2. Go to http://www.eff.org/pub/Legislation/ecpa. law write a citation to the document at that address, using APA style.
3. These two will give you experience citing email messages using MLA style.
a. Send yourself an email message with a profound message. (Your philosophy of life? Your grocery list?) Write a citation for the email message as if it were a source in a research paper.)
b. Ask a friend to send you an email message, and cite that message as well.
4. Suppose you are doing a research project for a mythology class on the significance of the butterfly in Greek mythology. Go to Google at http://www.google.com to find resources on your topic. Do a Web search and look at some of the pages retrieved in your results list.
a. Choose two of the pages in your results list that are relevant to your topic, and write citations for them.

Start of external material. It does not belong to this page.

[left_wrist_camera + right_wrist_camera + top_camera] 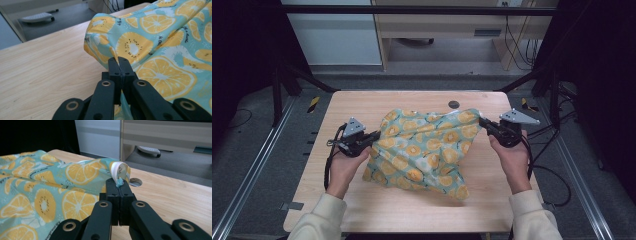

b. Remember that in Google Groups, http://groups.google.com, you can search for Usenet newsgroup articles on your topic. From Google's home page, choose Google Groups and perform a search for the same topic and write citations for two relevant newsgroup articles that appear in your results list.
5. Here's a site that you may find helpful, but that poses an interesting question when it comes to citing Web sources. Go to Homework Central at http://www.bigchalk.com/cgi-bin/WebObjects/WOPortal.woa/db/Home.html.
a. Type in a search for Hurricanes, choose an education level, click Find, and go to one of the sites listed. Write a citation for the site you visited.
b. Now print that page and write a new citation for it based on what is printed. What difference, if any, do you see?
6. Now find a site that gives examples of APA style documentation (You may have luck using "Karla's Guide to Citation Style Guides" at http://bailiwick.lib.uiowa.edu/journalism/cite.html) and cite the sources in question 4 using the guidelines for that style.
7. What differences do you see in the requirements for MLA and APA citations of Internet resources? Does one seem more useful than the other?
8. There is an article titled "Information Literacy as a Liberal Art" in a 1996 issue of Educom Review. Use a search engine to find the article, and then write a citation for it using MLA style.